Modern philosophy, as an academic subjective, is running really really dry, in the amount of answers it's giving, and the questions it asks are horribly pointless.

>> No.3126225

>>3126210
Logic is based on intuitions, that were formalized in the first philosophical texts. Mathematics existed before they were formalized, too - people could add 2 and 1, and knew, in an abstract notation, that it would be 3. Later on, however, mathematics was the formal subject that studied the 'why', and the rules that govern, base, and spring forth from these intuitions that we had even when we were mere apes.

>> No.3126228

>>3126224

*subject

>> No.3126230

>>3126102
Radical skepticism is worth rejecting, and it has been rejected in terms quite like yours (by Quine, for one). But the rejection of radical skepticism is, as your answer shows, a philosophical pursuit, not a scientific one.

>> No.3126244

>>3126224
Most-anything not concerned with ethics has little result today, but sadly most people do not study what has already been done unless they are philosophers. If more people would read the philosophical texts of what has been done in the past, there would be little need for the countless people reinventing the wheel.

>> No.3126245

>>3126208
Opportunity cost.
It's not the face-value cost of pursuing certain philosophical questions which are probably unanswerable or even meaningless. It's the loss of all the things you *might have done instead*.
http://en.wikipedia.org/wiki/Opportunity_cost

>> No.3126247

>>3126207

Wait, so was the first guy's point good or bad?

>> No.3126249

>>3126244
Every adult should read Being and Time.

>> No.3126261

>>3126245

Such as?

A scientist and a philosopher think very differently, if you put a load of philosophers in a room with all the scientific instruments they need they aren't going to solve world hunger, they'll be too busy contemplating whether the microscope exists or not.

>> No.3126265

>>3126244

why can no one think of any new questions?

>> No.3126266

Another question.

What of the value of political philosophy?

>> No.3126270

>>3126081
>How can it be an illusion unless it appears to us one way while it's actually another way?
Let's take the pain for example. What is it? Can you even describe it to the person who have never experienced it? No, that's the point. It's just a reaction to a damage developed by evolution. Pain isn't inherently bad or good thing, any chemical reaction isn't inherently bad or good.

>> No.3126273

>>3126265

Because the billions of people that existed before us thought of all the good ones first.

>> No.3126276

>>3126261
>A scientist and a philosopher think very differently, if you put a load of scientists in a room with all the philosophical instruments they need they aren't going to solve ontological problems, they'll be too busy laying in chairs, folding paper hats.

>> No.3126297

>>3126276

ontology is such bs it's unreal.

do i exist? yes
is this shit real? as far as i can tell, yes.

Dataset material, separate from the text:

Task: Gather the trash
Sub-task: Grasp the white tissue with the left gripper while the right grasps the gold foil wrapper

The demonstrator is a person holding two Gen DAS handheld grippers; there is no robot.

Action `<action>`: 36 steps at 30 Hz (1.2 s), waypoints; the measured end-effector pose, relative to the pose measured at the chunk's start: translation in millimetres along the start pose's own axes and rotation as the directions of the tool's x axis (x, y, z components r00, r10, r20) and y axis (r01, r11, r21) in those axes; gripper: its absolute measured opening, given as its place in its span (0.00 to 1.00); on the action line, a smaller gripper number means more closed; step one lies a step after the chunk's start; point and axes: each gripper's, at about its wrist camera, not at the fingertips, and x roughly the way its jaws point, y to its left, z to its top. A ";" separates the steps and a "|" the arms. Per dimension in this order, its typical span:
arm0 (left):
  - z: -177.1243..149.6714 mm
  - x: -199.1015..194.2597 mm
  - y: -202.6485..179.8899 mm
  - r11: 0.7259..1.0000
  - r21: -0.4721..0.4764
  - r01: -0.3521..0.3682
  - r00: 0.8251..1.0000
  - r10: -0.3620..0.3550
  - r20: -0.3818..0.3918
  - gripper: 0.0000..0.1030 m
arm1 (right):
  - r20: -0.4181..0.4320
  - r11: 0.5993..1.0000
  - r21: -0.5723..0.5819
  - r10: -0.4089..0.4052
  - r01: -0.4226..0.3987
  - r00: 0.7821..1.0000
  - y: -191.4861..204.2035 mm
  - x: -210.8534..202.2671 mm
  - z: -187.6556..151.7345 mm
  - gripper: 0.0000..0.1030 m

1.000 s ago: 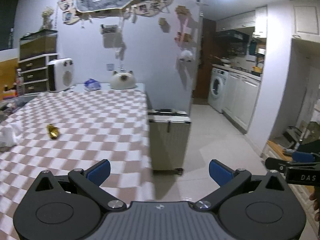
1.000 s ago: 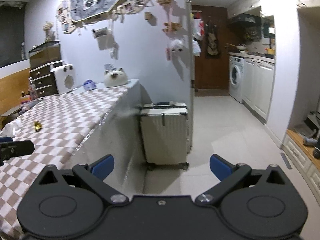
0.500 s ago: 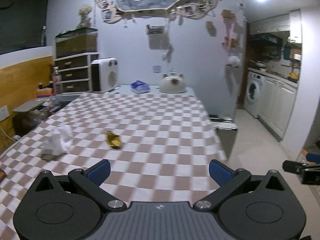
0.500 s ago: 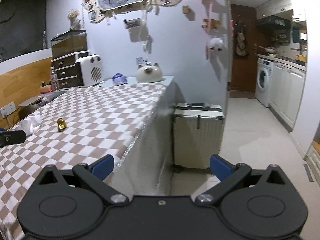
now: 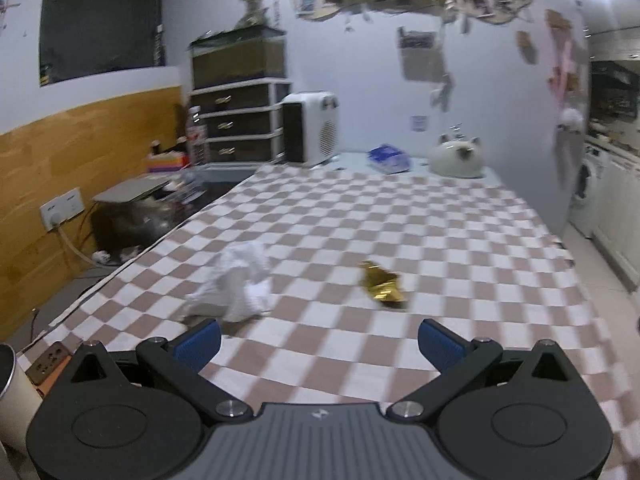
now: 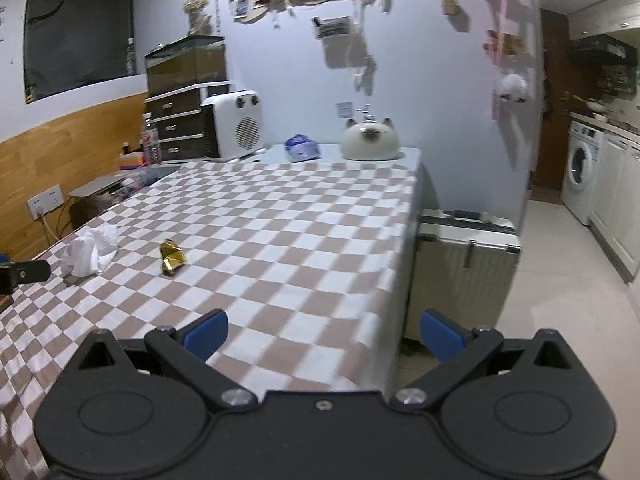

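A crumpled white tissue [image 5: 240,284] and a gold foil wrapper [image 5: 382,286] lie on the checked tablecloth [image 5: 400,220]. My left gripper [image 5: 318,346] is open and empty, just short of them, with the tissue ahead of its left finger. In the right wrist view the tissue [image 6: 92,250] and the wrapper [image 6: 171,258] lie far left on the table. My right gripper [image 6: 323,334] is open and empty over the table's near right edge. A tip of the left gripper [image 6: 24,272] shows at the left border.
A white heater [image 6: 236,124], a blue packet [image 6: 302,148] and a cat-shaped white pot [image 6: 372,142] stand at the table's far end. A pale suitcase [image 6: 464,264] stands on the floor right of the table. A drawer unit [image 5: 240,120] stands at the left wall.
Both grippers have swung left toward the table. The tissue and the wrapper now lie closer and nearer the centre of the left wrist view. Both jaws stay open.
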 end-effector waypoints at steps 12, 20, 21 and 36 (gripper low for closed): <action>0.9 92.9 72.2 0.991 -0.122 -0.057 0.998 0.058 0.004 1.00 | 0.003 0.995 -0.034 0.095 -0.094 0.996 55.0 49.7 21.9 1.00; -0.8 137.9 78.4 0.986 -0.164 -0.011 0.999 0.016 0.028 0.99 | -0.045 0.986 -0.070 0.150 -0.153 0.988 82.8 75.0 25.1 1.00; -1.5 143.5 76.8 0.986 -0.165 -0.003 1.000 0.007 0.026 0.98 | -0.050 0.984 -0.076 0.158 -0.162 0.986 85.7 77.2 24.8 1.00; -6.9 166.7 102.2 0.950 -0.311 0.010 0.999 -0.021 -0.034 0.42 | -0.067 0.955 -0.175 0.231 -0.240 0.971 137.7 132.3 43.5 0.94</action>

scientists don't fuck with stupid questions.

>> No.3126300

>>3126270
It is input. Electrical signals and chemical reactions we use to udnerstand the outside world. There is a world outside, and we react to it. The lack of something being objectively good or bad does not makes it an illusion.

Seriously, whenever people hear chemicals they think 'fake'. Fuck no. WE ARE THE CHEMICALS AND THE CHEMICALS ARE US. This is how we look around and understand the world. If -YOU ARE- the illusion, is it an illusion? no, it is you, and all that exists for you.

>> No.3126302

>>3126276

Your point here? Your wit escaped me.

>> No.3126308

>>3126247
There was a first guy?

>> No.3126312

>>3126270
Are you saying pain is an illusion? Or that my aversion to it is an illusion? Because of evolution? How bizarre.

>> No.3126315

>>3126302
I mean absolutely positively nothing by it, if you're okay with that.

>> No.3126323

>>3126300

After reading 'WE ARE THE CHEMICALS AND THE CHEMICALS ARE US' in big capital letters I was half expecting to see the word 'sheeple' further along the line.

But while we may be able to measure and qaulify and quantify this biochemistry and electrical signals we are unable to say at what point an electrical signal becomes emotion or vision. We can say that light hits the retina and the electrical signals are sent up this nerve to this point of the brain where the brain interprets it, but we can't say and this is where all these stimuli become the illusion of subjective sensation.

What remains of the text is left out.